Is 'big data' just the latest example of big hype?
Data analytics is important, and will deliver competitive edge to organizations that employ it. But having massive, multi-petabyte stores of data is no more useful than owning 10 cars: you can only drive one at a time. There are a rising number of voices -- particularly from data experts themselves -- who are cautioning organizations against rushing into the big data scene, as they will only end up disappointed or worse.
Quartz's Christopher Mims, for one, recently made the case that big data -- far from being the revolutionary font of business insights many claim it to be -- is over-hyped, oversold, and essentially useless to many enterprises.
Here are four of the myths about big data Mims uncovered, plus a couple more:
1) Web giants such as Facebook and Yahoo always deal with "big" data for day-to-day analysis: Analysts with these web companies generally can run data analysis on laptops or single servers, and usually don't have to run computational problems across gigantic clusters, Mims points out. He references a recent Microsoft paper that also provides a reality check on the amount of capacity most analytic compute jobs really require: "the majority of real-world analytic jobs process less than 100 GB of input," its authors state.
2) Big data is the gateway to 'data analysis': For effective data analysis, many organizations should be incorporating "small data" -- targeted data sets that can be very effectively handled within a laptop, Mims states.
3) The more data, the more information: Having too much data to sift through actually may diminish the quality of the information, and even result in fishing expeditions. Mims quotes data scientist Vincent Granville, who cautions that the more data there is, the greater the likelihood of false positives when looking for correlations. As Granville put it: "It’s not hard, even with a data set that includes just 1,000 items, to get into a situation in which 'we are dealing with many, many millions of correlations... out of all these correlations, a few will be extremely high just by chance: if you use such a correlation for predictive modeling, you will lose.”
4) Big data provides precise, indisputable answers: Data science is a science, requiring rigor, review and repeatable research. And scientific assumptions are always open to challenge. Mims points to the risk that executives not trained in statistical or quantitative methods may be relying on "algorithmic illusions," as expressed by MIT Media Lab visiting scholar Kate Crawford. Data is often flawed and biased.

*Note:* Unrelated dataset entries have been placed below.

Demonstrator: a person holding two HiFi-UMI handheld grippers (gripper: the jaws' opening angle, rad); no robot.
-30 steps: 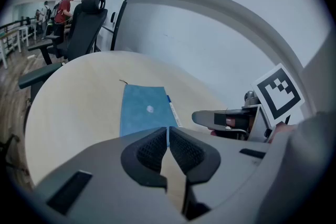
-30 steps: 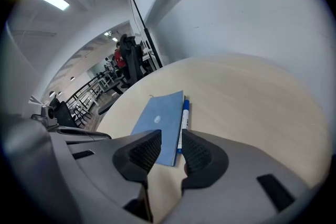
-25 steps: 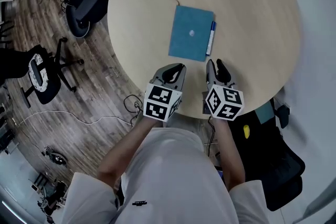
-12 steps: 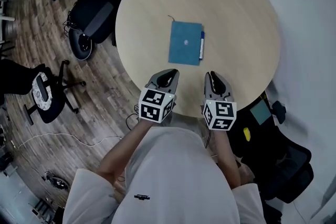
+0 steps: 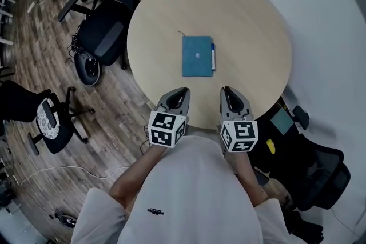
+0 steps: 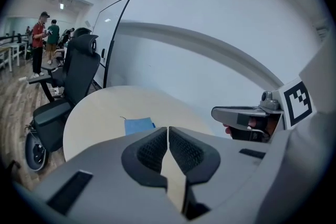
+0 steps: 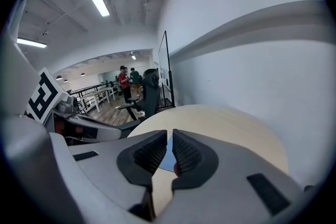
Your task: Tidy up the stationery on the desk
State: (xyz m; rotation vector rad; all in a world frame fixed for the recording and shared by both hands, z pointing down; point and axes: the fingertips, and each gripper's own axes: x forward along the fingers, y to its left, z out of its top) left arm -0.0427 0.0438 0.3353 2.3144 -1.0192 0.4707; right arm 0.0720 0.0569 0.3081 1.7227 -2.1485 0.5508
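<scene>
Notebook (image 5: 197, 56), blue and closed, lies flat near the middle of the round surface (image 5: 246, 26). The pen (image 5: 213, 58) lies just beside its right edge, parallel to that edge. I see no other stationery on the surface, so I judge that the tidying is nearly finished or already finished. Perhaps only a last check is left.

On the cover there is a small pale mark in the centre, but it is too small to read. I find no brand name or word on the pen either.

My left gripper (image 5: 182, 91) and my right gripper (image 5: 225, 90) hang over the near edge of the surface, well apart from the notebook. In the left gripper view the jaws are together at the tips and hold nothing. In the right gripper view the jaws are practically closed, with only a thin slit between them, and they are also empty. Each marker cube (image 5: 166, 128) carries black and white squares, no letters.

Further out, dark office chairs (image 5: 106, 31) stand on the wooden floor (image 5: 34, 37) at the left.
</scene>
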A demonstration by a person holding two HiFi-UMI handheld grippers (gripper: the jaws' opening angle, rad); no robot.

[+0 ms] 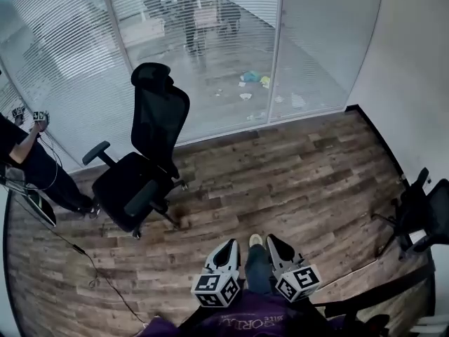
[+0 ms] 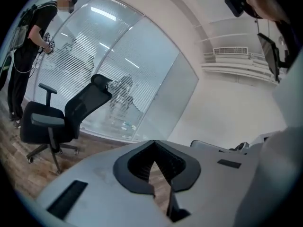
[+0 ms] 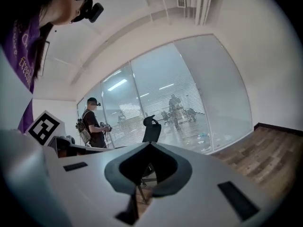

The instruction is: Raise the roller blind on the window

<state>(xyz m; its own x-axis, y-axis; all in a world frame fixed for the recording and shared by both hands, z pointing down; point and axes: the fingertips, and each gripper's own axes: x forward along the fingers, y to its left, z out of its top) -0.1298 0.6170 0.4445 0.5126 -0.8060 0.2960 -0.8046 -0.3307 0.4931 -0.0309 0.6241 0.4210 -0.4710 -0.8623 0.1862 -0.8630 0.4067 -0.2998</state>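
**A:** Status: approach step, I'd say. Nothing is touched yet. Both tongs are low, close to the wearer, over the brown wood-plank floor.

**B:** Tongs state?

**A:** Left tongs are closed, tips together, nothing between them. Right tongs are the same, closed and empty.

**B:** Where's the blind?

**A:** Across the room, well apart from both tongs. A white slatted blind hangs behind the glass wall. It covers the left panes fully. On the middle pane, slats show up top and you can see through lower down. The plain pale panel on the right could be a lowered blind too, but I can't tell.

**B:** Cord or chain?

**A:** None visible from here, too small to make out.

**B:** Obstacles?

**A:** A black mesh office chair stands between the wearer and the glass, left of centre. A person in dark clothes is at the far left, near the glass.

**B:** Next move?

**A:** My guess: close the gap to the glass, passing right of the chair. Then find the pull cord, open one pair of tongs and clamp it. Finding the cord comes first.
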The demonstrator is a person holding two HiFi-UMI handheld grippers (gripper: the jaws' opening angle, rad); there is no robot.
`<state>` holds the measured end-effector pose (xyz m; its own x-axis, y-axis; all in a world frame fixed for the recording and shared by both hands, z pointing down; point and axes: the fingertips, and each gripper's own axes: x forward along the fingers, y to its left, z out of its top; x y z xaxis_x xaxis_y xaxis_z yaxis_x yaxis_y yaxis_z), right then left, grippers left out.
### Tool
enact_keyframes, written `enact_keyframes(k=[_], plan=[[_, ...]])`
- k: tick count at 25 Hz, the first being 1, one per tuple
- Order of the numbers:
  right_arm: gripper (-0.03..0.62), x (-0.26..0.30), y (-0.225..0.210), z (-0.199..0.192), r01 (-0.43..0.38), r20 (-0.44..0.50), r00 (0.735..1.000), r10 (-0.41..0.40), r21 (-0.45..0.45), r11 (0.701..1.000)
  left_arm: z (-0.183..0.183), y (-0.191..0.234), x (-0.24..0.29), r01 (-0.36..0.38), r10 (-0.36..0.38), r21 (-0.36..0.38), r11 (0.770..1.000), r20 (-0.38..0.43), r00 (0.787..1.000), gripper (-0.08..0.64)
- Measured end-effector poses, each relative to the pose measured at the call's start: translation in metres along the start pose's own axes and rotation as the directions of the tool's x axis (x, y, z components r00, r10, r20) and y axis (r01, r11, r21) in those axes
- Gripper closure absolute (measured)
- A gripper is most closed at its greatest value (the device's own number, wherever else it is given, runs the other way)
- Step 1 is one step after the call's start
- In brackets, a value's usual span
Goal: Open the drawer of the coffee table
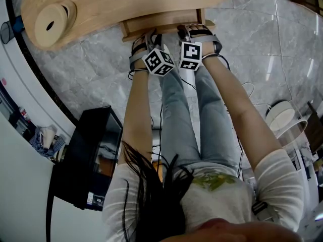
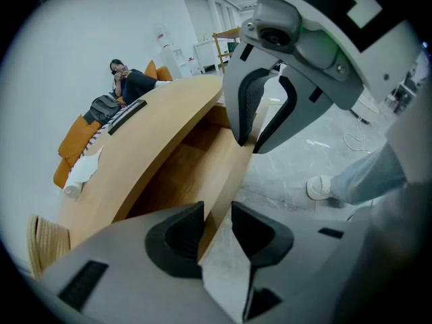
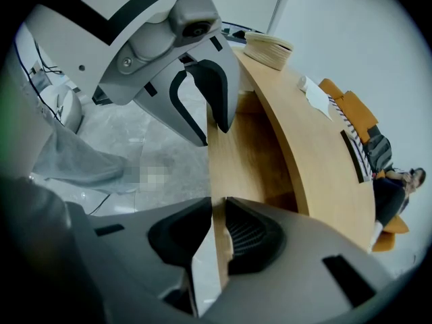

5) Big data provides information you can bet your business on: If anything, growing reliance on big data analytics is creating a corporate bubble of overconfidence. As Brian Bergstein of MIT Technology Review puts it: "A future in which such 'intuitive knowledge' about how to deploy resources is overruled by algorithms that can work only with hard data and can't, of course, account for the data they don't have ... While it might seem obvious that data, no matter how 'big,' cannot perfectly represent life in all its complexity, information technology produces so much information that it is easy to forget just how much is missing.
6) Big data will turn an organization into a profitable analytics-driven machine: Technology and data alone will not fix a moribund, clueless corporate culture -- in anything, it will exacerbate it. Just as high-quality film production and editing software is now available to anyone who wants it for a few hundred dollars, don't expect to see thousands of Steven Spielbergs to suddenly emerge -- it takes creativity, verve and keen business sense to pull together a masterful production. Organizations embracing data analytics need to be open to new approaches and ideas, and above all, have a single-minded dedication to what their customers want. Having the right data on them is only the beginning.
7) Big data is about having massive quantities -- petabytes' worth -- of data: The definition of "Big Data" is far broader than merely massive data stores. I remember some years ago, around the year 2000, hearing about the world's most massive database -- a telecom's 1 terabyte data store on customers and transactions. 1 TB - that was huge! With this narrow definition, it could be argued that we've always had big data, and always will. What's different now is the data organizations are ingesting is nontraditional and unstructured data -- from machines, from social media, from videos and documents. These aren't easily stored or managed in traditional databases.